以后还是要自己实现k210中的代码,所以准备还是在python中先实现一下.下面记录两种stft谱图的实现方式

1.网上找到的实现方式

import matplotlib.pyplot as plt
import scipy.io.wavfile
import numpy as np


def calc_stft(signal, sample_rate, frame_size=0.025, frame_stride=0.01, winfunc=np.hamming, NFFT=512):

# 分帧, frame size 单位为s,
frame_length = frame_size * sample_rate # 代表一个帧的长度
frame_step = frame_stride * sample_rate # 一跳的长度.
signal_length = len(signal) # 总信号长度
frame_length = int(round(frame_length)) # 一帧的长度
frame_step = int(round(frame_step)) # 一跳的个数
# (总长度-帧长度)/跳长度=需要分析的个数
num_frames = 1 + int(np.ceil(float(np.abs(signal_length - frame_length)) / frame_step))
# 因为分析个数*帧跳数+帧长度是会超过全部的长度的.所以需要零填充
pad_signal_length = num_frames * frame_step + frame_length
z = np.zeros((pad_signal_length - signal_length))
# padding都是直接加后面,感觉不对
pad_signal = np.append(signal, z)

# 获得帧的切片,是一个二维数组:
# [num_frames,frame_length]
# [ 0, 1, 2, ..., 1099, 1100, 1101]
# [ 441, 442, 443, ..., 1540, 1541, 1542]
# ...
# [87318, 87319, 87320, ..., 88417, 88418, 88419]
indices = np.tile(np.arange(0, frame_length), (num_frames, 1)) + np.tile(np.arange(0, num_frames * frame_step, frame_step), (frame_length, 1)).T
# 按照索引矩阵将所有信号提取出来
frames = pad_signal[indices.astype(np.int32, copy=False)]
# 取出一个与frame_length相同的窗,然后*,boardcast效应.
frames *= winfunc(frame_length)
# Compute the one-dimensional n-point discrete Fourier Transform(DFT) of
# rfft 就是只取fft一半有效值 本来fft为512 rfft得到512//2+1 (从正半轴开始取)
mag_frames = np.absolute(np.fft.rfft(frames, NFFT)) # fft之后取幅度谱, shape [199,257]
# Compute power spectrum
pow_frames = (1.0 / NFFT) * ((mag_frames) ** 2) # 计算幅度谱

return pow_frames


if __name__ == '__main__':

# Read wav file
# "OSR_us_000_0010_8k.wav" is downloaded from http://www.voiptroubleshooter.com/open_speech/american.html
sample_rate, signal = scipy.io.wavfile.read("../sms-tools-master/sounds/piano.wav")
# Get speech data in the first 2 seconds
# 只取2s钟时间
signal = signal[0:int(2. * sample_rate)]

# Calculate the short time fourier transform
pow_spec = calc_stft(signal, sample_rate)

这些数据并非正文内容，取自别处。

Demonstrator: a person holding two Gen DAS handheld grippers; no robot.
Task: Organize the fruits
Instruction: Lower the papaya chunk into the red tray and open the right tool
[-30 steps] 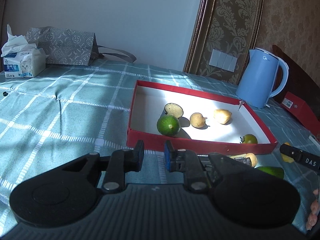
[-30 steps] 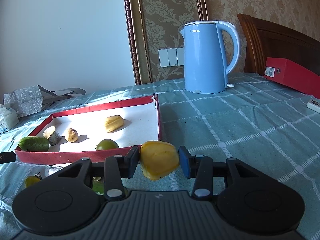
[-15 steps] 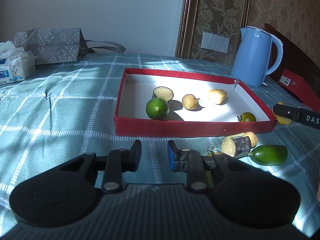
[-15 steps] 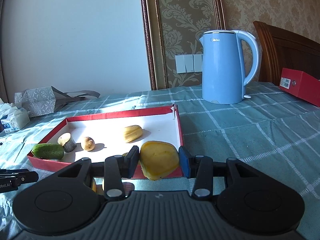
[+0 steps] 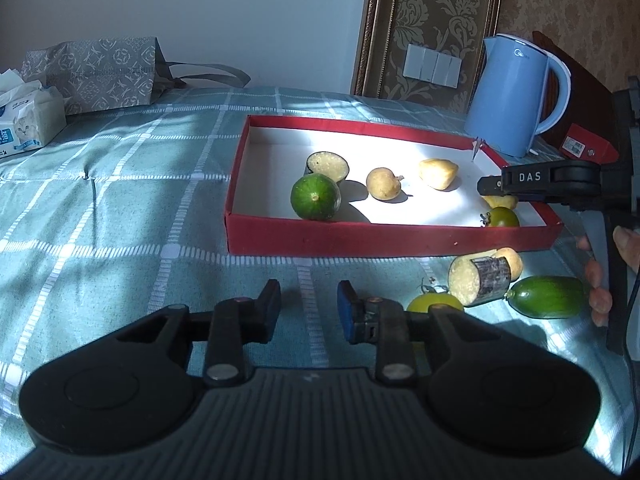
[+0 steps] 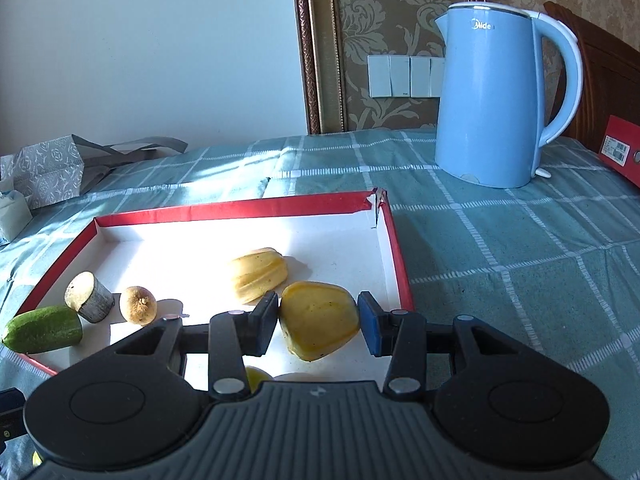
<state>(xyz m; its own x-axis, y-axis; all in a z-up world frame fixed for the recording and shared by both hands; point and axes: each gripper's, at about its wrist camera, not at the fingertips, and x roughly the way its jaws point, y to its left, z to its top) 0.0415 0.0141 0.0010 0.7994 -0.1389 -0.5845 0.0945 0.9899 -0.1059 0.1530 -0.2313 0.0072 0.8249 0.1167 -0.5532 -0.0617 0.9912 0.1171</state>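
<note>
My right gripper [image 6: 318, 318] is shut on a yellow fruit [image 6: 320, 326] and holds it over the near right corner of the red tray [image 6: 240, 210]. In the tray lie a ridged yellow fruit [image 6: 260, 274], a small tan fruit [image 6: 138, 305], a cut stub [image 6: 88, 297] and a green fruit [image 6: 42, 329]. My left gripper [image 5: 308, 300] hovers over the cloth in front of the tray [image 5: 360, 246]; its jaws are opening with nothing between them. To its right, outside the tray, lie a yellow tomato [image 5: 434, 303], a cut stub [image 5: 478, 282] and a green fruit [image 5: 548, 297].
A blue kettle [image 6: 492, 100] stands behind the tray's right corner, and a red box [image 6: 620, 156] lies at the far right. A tissue pack [image 5: 28, 124] and a grey bag [image 5: 100, 72] sit at the back left. The person's fingers [image 5: 600, 280] show at the right edge.
My right gripper has carried the yellow fruit leftward, from outside the tray's right side to above its inside. My left gripper's jaws have parted a little.
</note>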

plt.pcolormesh(pow_spec, cmap=plt.get_cmap('rainbow'))
plt.tight_layout()
plt.show()


效果

2.sms-tools的实现方式

import numpy as np
import matplotlib.pyplot as plt
import os
import sys
from scipy.signal import get_window
from scipy.io import wavfile


inputfile = "../sms-tools-master/sounds/piano.wav"
window = 'hamming'
M = 801
N = 1024
H = 400
fs, x = wavfile.read(inputfile)
w = get_window(window, M)

hM1 = (M+1)//2 # 一半的窗长 401
hM2 = M//2 # 一半窗长 (floor的) 400
# 直接在样本前后做零填充
x = np.append(np.zeros(hM2), x)
x = np.append(x, np.zeros(hM1))
pin = hM1 # 设置一个指针指向样本中心
pend = x.size-hM1 # 最后一帧开始的位置
w = w / sum(w) # 将窗口归一化
xmX = [] # 初始化
xpX = [] # 初始化
while pin <= pend: # 只要指针的位置小于最后一个开始位置
# -----analysis-----
x1 = x[pin-hM1:pin+hM2] # 选择一帧开始分析
X = np.fft.rfft(x1*w, N) # fft 变化
xmX.append(np.array(20 * np.log10(np.abs(X)))) # Append output to list
xpX.append(np.array(np.unwrap(np.angle(X))))
pin += H # advance **sound** pointer
mX = np.array(xmX) # [238,513]
pX = np.array(xpX) # [238,513]


plt.pcolormesh(mX)
plt.show()

效果

librosa的实现

import tensorflow as tf
import matplotlib.pyplot as plt
import numpy as np
import librosa
from scipy.io import wavfile
from scipy import fft

y, sr = librosa.load("../sms-tools-master/sounds/piano.wav", sr=None)
# d = librosa.amplitude_to_db(np.abs(librosa.stft(x, n_fft=512, hop_length=512)))
# plt.pcolormesh(d.T)
# plt.show()

n_fft = 2048
hop_length = None
win_length = None
window = 'hann'
center = True
dtype = np.complex64
pad_mode = 'reflect'


win_length = n_fft # 窗长为fft的长度
hop_length = int(win_length // 4) # hop默认是四分之一fft长度
# ! fftbins 的意思就是为了fft的对称性, 对2048的窗口先生成2049长度的信号,然后再截断,保证有中心点
fft_window = librosa.filters.get_window('hann', win_length, fftbins=True)
# * 居中零填充,但是这里其实没有必要,因为这里的窗长度就是fft长度
fft_window = librosa.util.pad_center(fft_window, n_fft)
# 将其转变为2维,便于进行broadcast
fft_window = fft_window.reshape((-1, 1))

if center:
# 如果帧起始是从窗口中间开始,那么需要对信号前后进行padding
y = np.pad(y, int(n_fft//2), mode=pad_mode)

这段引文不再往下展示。